— TC Media photo
According to the Town of Gander, the sewage treatment plant on Magee Road is at its capacity, which is causing a foul smell to hover around the neighborhood.
It’s a fact that has some residents kicking up a stink of their own. Jim Lidstone said he’s tired of the looming stench keeping him from enjoying his property on McGrath Place. The issue has been ongoing for years, he said, and it’s time for the problem to be fixed because of health concerns and the intolerable smell of raw sewage in the neighbourhood.
“The biggest issue for most people is that this is nothing new,” said Lidstone. “The system is (over capacity) here and they’ve allowed too much development for the system that’s there.”
According to Lidstone, the smell first became an issue in 2011 and worsened in 2012.
“They did an update of the system with a major cleanout of the two tanks, and that happened towards the end of 2012. It was one of the nicest summers we’ve had in years, but we couldn’t go outside our doors most days. It was hot in the night, but you had to keep the windows closed because the smell was coming in.”
It was that year a plan for a new system was put in place, and the smell seemed to fade the following summer, said Lidstone.
“2013 was pretty good. There weren’t many issues at all. This year, the first nice summer days we had was the May 24th weekend, and we couldn’t go outside our door because the smell was so bad. The smell is back, and myself and my neighbours have been talking about it, calling the town and writing councillors. We’re not going to wait until the middle of summer to make complaints, so we’re complaining now.”
While those complaints have been placed to the Town, frustration is building with the response.
“We’re getting the same answers,” said Lidstone. “They’re telling us they know it’s (over capacity) and there’s a new plant coming down the road, which if all goes really well it will be two years. I’m thinking it’s more like three to four years. We were told in 2012 that’s it going to be a five-year plan, but now some of the councillors have been saying the government have changed their plans.
“They should have hoped for the best but prepared for the worst.”
Part of that frustration, Lidstone said, is that it’s not a new issue. He said he would like to see town council have more concrete answers for a solution to the smelly problem.
Nancy Healey-Dove has picked up the scent as well, and she’s fed up with the foul odour coming from the plant on Magee Road.
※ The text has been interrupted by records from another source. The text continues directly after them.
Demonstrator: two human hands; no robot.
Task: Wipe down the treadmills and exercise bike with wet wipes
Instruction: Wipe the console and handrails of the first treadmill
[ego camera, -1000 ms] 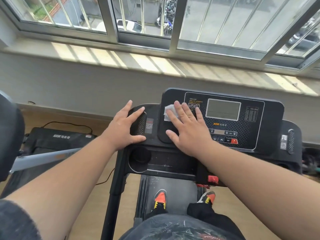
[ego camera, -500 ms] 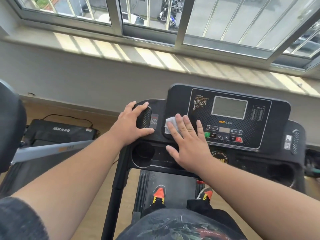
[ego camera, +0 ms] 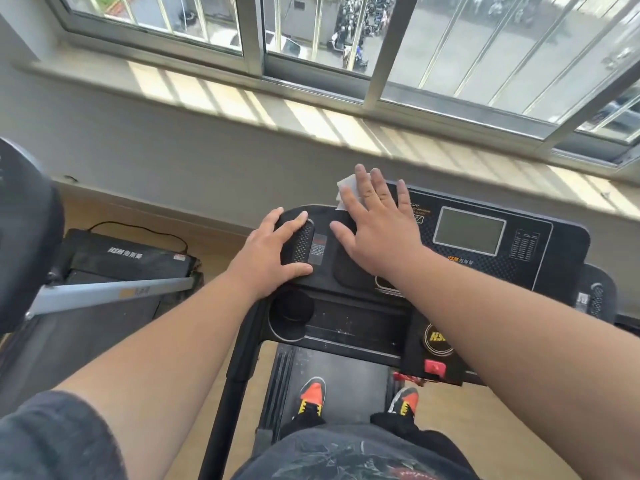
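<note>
Wet wipe (ego camera: 347,188), limp and light, lies flat under the right hand's (ego camera: 377,230) straight fingers at the console's (ego camera: 540,271) ten o'clock corner, best pressed, not pinched.

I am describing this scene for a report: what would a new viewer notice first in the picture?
First, the right hand, fingers spread flat, pressing a white wet wipe on the top left edge of the black treadmill console. Beside it, the left hand rests on the console's left grip pad. Above both, a sunlit windowsill runs under a wide window.
</note>
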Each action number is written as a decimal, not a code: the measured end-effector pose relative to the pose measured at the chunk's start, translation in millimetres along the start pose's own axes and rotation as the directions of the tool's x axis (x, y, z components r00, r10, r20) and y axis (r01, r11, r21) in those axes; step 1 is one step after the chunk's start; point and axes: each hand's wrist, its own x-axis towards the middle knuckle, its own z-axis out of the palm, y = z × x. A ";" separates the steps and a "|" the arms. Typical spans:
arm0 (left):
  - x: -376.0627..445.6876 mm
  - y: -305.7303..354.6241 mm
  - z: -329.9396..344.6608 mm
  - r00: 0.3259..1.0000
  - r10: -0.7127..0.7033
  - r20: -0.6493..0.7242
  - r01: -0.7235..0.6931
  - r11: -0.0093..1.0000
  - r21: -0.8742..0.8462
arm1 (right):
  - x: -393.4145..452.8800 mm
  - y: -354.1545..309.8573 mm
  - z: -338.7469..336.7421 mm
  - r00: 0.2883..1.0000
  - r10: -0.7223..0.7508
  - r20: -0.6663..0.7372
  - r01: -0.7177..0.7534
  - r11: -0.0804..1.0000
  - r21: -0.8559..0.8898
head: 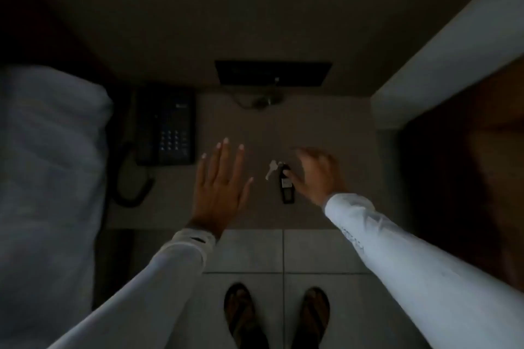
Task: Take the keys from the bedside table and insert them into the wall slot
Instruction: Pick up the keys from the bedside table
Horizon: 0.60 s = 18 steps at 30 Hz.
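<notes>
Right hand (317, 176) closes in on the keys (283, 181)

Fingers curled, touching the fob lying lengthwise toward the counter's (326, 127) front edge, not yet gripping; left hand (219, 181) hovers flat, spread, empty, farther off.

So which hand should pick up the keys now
Right. The right hand already curls at the keys, fingertips on the black fob. The left hand hovers flat and open, off to their left.
</notes>
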 end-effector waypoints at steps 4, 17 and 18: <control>9.1 2.1 66.9 0.997 -0.009 0.071 0.014 0.997 -0.077 | 20.6 13.6 56.0 0.987 0.130 0.089 -0.142 0.980 0.136; 9.9 -8.8 133.0 0.999 0.029 0.012 -0.028 0.998 -0.058 | 47.5 35.4 91.2 0.958 0.258 0.125 -0.281 0.754 0.594; 10.2 -7.5 128.5 0.999 0.024 0.042 -0.022 0.998 -0.057 | 46.0 34.7 87.0 0.952 0.270 0.142 -0.299 0.733 0.611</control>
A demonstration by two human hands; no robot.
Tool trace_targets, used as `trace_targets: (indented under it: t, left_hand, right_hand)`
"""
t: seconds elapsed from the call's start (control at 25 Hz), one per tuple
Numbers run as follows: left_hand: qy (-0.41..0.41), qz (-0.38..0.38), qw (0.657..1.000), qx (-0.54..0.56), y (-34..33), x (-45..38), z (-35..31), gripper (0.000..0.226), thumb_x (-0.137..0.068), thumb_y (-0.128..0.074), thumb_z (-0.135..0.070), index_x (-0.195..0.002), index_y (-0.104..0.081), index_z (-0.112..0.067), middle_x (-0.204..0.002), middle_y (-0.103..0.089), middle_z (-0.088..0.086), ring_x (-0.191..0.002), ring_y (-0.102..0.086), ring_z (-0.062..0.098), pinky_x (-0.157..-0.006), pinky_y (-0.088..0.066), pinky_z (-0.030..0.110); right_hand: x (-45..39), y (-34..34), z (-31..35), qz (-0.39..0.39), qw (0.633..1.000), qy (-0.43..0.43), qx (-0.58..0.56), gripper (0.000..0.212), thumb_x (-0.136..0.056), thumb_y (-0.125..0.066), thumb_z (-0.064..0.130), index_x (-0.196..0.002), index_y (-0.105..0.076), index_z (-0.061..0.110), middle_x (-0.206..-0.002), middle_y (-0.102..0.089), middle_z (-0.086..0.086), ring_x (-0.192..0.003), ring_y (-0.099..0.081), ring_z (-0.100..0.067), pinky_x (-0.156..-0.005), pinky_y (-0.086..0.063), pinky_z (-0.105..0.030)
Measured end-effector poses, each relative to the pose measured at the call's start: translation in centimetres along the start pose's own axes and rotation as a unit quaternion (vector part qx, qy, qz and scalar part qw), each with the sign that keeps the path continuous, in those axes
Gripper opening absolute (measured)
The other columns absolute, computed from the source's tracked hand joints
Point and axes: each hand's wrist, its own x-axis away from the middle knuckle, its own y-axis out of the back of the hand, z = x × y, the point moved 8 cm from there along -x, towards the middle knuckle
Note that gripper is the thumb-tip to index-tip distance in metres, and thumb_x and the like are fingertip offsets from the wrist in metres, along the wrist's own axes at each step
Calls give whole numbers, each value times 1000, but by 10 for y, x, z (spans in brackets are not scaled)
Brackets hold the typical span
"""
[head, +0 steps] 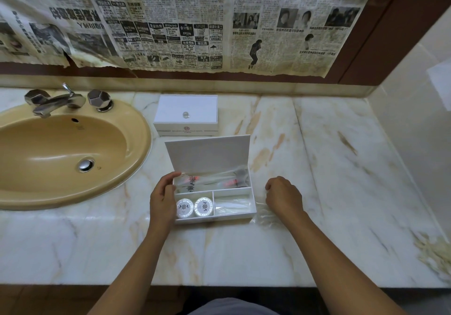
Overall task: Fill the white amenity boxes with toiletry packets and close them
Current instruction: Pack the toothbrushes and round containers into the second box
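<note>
From the head view, the open amenity box [214,202] sits mid-bench, seemingly stocked: 2 round soaps [194,207], packets behind. The left hand [163,197] steadies its left wall, fingers curled round it; the right hand [283,196] pinches a clear wrapper [264,214] just beside. Likely next: close the lid [208,154]. A shut box [186,115] stands close behind, sink [70,153] left, open bench right.

veined marble counter [317,168] with tan oval sink [61,153] and chrome taps [58,101] at left; yellowed newspaper sheets [185,21] over dark brown wall [402,21]; pale tiled side wall [419,124] at right.
</note>
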Motion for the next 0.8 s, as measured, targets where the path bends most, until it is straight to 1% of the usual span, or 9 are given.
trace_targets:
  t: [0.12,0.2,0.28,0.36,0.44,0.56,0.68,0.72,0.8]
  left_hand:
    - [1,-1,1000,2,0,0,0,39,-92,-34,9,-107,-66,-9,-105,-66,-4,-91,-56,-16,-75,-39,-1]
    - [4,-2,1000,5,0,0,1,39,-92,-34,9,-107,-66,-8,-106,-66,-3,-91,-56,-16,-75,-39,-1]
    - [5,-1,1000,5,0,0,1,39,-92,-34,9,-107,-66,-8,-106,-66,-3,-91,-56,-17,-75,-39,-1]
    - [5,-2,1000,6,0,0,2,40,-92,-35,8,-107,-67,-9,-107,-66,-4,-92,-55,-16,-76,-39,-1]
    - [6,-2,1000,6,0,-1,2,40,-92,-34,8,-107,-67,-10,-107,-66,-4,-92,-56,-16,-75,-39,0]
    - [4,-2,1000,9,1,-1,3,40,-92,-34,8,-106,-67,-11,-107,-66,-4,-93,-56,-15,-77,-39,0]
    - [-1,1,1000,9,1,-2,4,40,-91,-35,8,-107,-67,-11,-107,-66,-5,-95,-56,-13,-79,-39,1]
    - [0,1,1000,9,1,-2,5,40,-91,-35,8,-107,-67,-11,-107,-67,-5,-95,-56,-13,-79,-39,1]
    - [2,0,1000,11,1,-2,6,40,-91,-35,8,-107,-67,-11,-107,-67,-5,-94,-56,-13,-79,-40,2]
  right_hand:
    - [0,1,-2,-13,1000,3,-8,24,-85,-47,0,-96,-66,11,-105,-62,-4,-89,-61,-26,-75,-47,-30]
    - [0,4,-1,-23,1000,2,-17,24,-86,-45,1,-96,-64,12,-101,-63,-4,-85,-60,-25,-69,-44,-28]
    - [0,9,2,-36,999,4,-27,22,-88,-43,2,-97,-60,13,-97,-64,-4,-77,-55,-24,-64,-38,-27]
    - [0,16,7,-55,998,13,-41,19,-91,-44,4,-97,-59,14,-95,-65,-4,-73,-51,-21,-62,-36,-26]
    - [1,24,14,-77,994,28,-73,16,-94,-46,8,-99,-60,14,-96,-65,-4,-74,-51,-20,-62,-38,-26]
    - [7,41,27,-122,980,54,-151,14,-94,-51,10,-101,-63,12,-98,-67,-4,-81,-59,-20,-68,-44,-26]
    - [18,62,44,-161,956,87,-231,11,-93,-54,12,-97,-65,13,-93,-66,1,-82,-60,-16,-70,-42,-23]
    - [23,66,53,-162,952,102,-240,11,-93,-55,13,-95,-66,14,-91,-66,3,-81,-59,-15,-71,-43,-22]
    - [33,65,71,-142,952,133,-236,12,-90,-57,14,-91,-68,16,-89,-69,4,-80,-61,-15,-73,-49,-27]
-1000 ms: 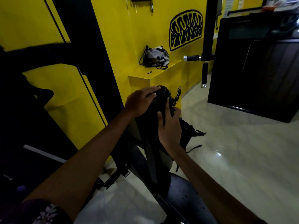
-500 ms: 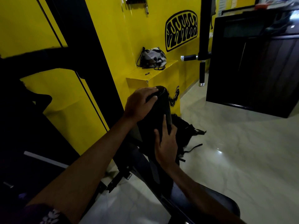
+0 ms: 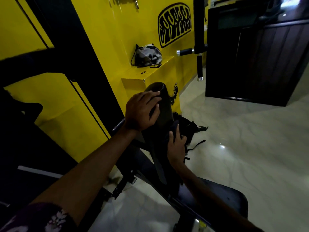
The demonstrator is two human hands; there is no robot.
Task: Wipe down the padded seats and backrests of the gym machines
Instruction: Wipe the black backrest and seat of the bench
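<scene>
Right hand point(image 3: 176, 146) slid lower down backrest point(image 3: 164, 111), left hand point(image 3: 142, 111) gripping its top

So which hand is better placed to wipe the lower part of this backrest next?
Right. The right hand presses a dark cloth low on the backrest, while the left hand grips its top edge.
</scene>
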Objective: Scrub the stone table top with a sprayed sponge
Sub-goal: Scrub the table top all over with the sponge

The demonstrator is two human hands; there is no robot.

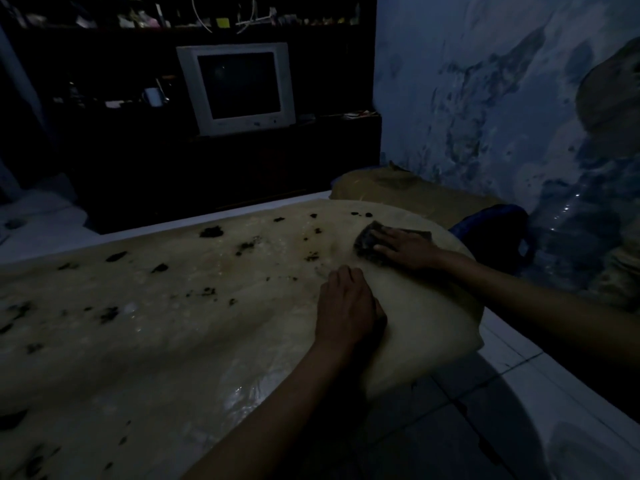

“I live not far for the sewage treatment plant, and the smell is absolutely disgusting. It’s raw sewage,” said Healey-Dove. “You can’t open your windows, you can’t put clothes out on the line on a nice summer day because it will smell. I’m a runner and I can’t even go past the area because it reeks. You can’t even go and enjoy your garden that you’re paying a fortune for in taxes.”
There’s another big consideration and concern within the issue, said Healey.
“They’re planning on putting a school right next to it. I’m not sure how good it is for the environment or healthwise. This is what we’re breathing in. This is what our kids are breathing in. There’s a playground down there, and there’s a basketball court right next to it. Sewage is basic town infrastructure and if you can’t support sewage, then you’re not a town. It should all be in place before you start expanding the town.”
The situation has prompted the Gander resident to take further action, with plans to contact Kevin O’Brien, MHA for Gander, and Steve Kent, minister of municipal affairs.
Wayne Lorenzen, chair of the waste water steering committee, said he understands the frustrations of residents, and agreed the problem began a few years back when it was decided a new sewage treatment plant was needed in order to keep up with Gander’s expansion.
“The intent of the previous town council was to put in a temporary solution on the existing plant because it was known there was capacity issue long before now,” said Lorenzen. “The previous council decided to build a temporary $2-million tank on the existing structure on Magee Road. We had assurances at the time that there was ways of dealing with the smell when the new council came in. So we decided to scrap that spending because it was basically throwing away $2 million. It was going to be disposable, basically, so we decided to take taxpayers’ money and move forward with a new sewage treatment plant.”
According to Lorenzen, the wheels were set in motion for that project in September of last year. A consultant was hired, and it was suggested that a lagoon-based system would be the best route to take for Gander’s new sewage treatment plant. Those plans are now delayed because of the provincial government’s interest in the project.
“They are a major funder of this project, let’s face it,” said Lorenzen of the 70 per cent the provincial government will cover. “We received a letter back in May from Steve Kent, and they’re not satisfied with the direction we were going with the lagoon-based system. They feel if they’re investing the dollars, then they want a say in how we move forward. This is a massive project, with $15- to 20-million cost for the type of plant that we need.”
According to Lorenzen, the key parts of the project will be for the new plant to handle any kind of future expansion of Gander, and that it will be far enough away from town that smell won’t be an issue if it existed.